Installation view, Tony Albert: Not a Souvenir, Museum of Contemporary Art Australia, Sydney, 2026, photograph: Ravyna Jassani.

In an earlier age, these objects reduced Aboriginal people to curios of utility and stereotype. But Albert presents them with care and consideration, treating them like an ancestor entrusting their meaning-making to Aboriginal hands.

The late Wiradjuri writer Aunty Kerry Reed-Gilbert(1956–2019) recalled how many Aboriginal people had a hand in making these objects. They were often held in our own collections, as memory pieces to be cherished, as a part of our long story.

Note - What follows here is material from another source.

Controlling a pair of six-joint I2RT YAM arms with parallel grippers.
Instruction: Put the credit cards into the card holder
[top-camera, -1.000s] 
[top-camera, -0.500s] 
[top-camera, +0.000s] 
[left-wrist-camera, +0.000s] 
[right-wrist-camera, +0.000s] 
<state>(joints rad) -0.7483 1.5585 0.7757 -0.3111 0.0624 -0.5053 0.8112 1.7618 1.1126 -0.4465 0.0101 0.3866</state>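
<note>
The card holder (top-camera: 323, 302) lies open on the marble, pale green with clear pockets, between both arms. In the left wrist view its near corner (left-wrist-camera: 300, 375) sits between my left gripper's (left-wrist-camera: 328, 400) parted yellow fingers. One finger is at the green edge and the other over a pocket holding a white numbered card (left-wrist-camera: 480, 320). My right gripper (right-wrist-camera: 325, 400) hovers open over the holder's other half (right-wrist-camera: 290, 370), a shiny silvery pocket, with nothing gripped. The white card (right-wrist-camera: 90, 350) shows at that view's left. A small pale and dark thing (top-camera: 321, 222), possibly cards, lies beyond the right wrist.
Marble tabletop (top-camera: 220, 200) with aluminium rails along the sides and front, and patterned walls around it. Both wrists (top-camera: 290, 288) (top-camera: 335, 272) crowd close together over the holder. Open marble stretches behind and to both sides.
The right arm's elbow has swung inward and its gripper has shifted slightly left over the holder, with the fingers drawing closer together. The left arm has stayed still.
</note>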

However, Albert’s love letter to Aboriginal Kitch is interrupted in the next gallery, where the visitor encounters specific-use Aboriginalia in his 2008 work, Ash on Me, and the more recent, ASHamed (2025).

Installation view, Tony Albert: Not a Souvenir, Museum of Contemporary Art Australia, Sydney, 2026, photograph: Jessica Maurer.

These works shows ashtrays featuring the bodies and faces of Aboriginal people made to have cigarettes stubbed out on their visages. It’s a confronting shift from kitch as pristine object of souvenir, to calling out the casual violence and disregard for Aboriginal bodies.

As Aboriginal people we are often asked to explain what truth-telling looks like. Here, we see it in Albert’s use of devastating whimsy: the history of these items, their use, and Australian complicity creates an opportunity for new truths to be told.

Installation view, Tony Albert: Not a Souvenir, Museum of Contemporary Art Australia, Sydney, 2026, photograph: Jessica Maurer.

A nuanced dialogue with the past

The exhibition, like Albert’s larger body of work, is no single note. His truth-telling creates a complex dialogue between artist and visitor, often responding to events and existing works popular among the public.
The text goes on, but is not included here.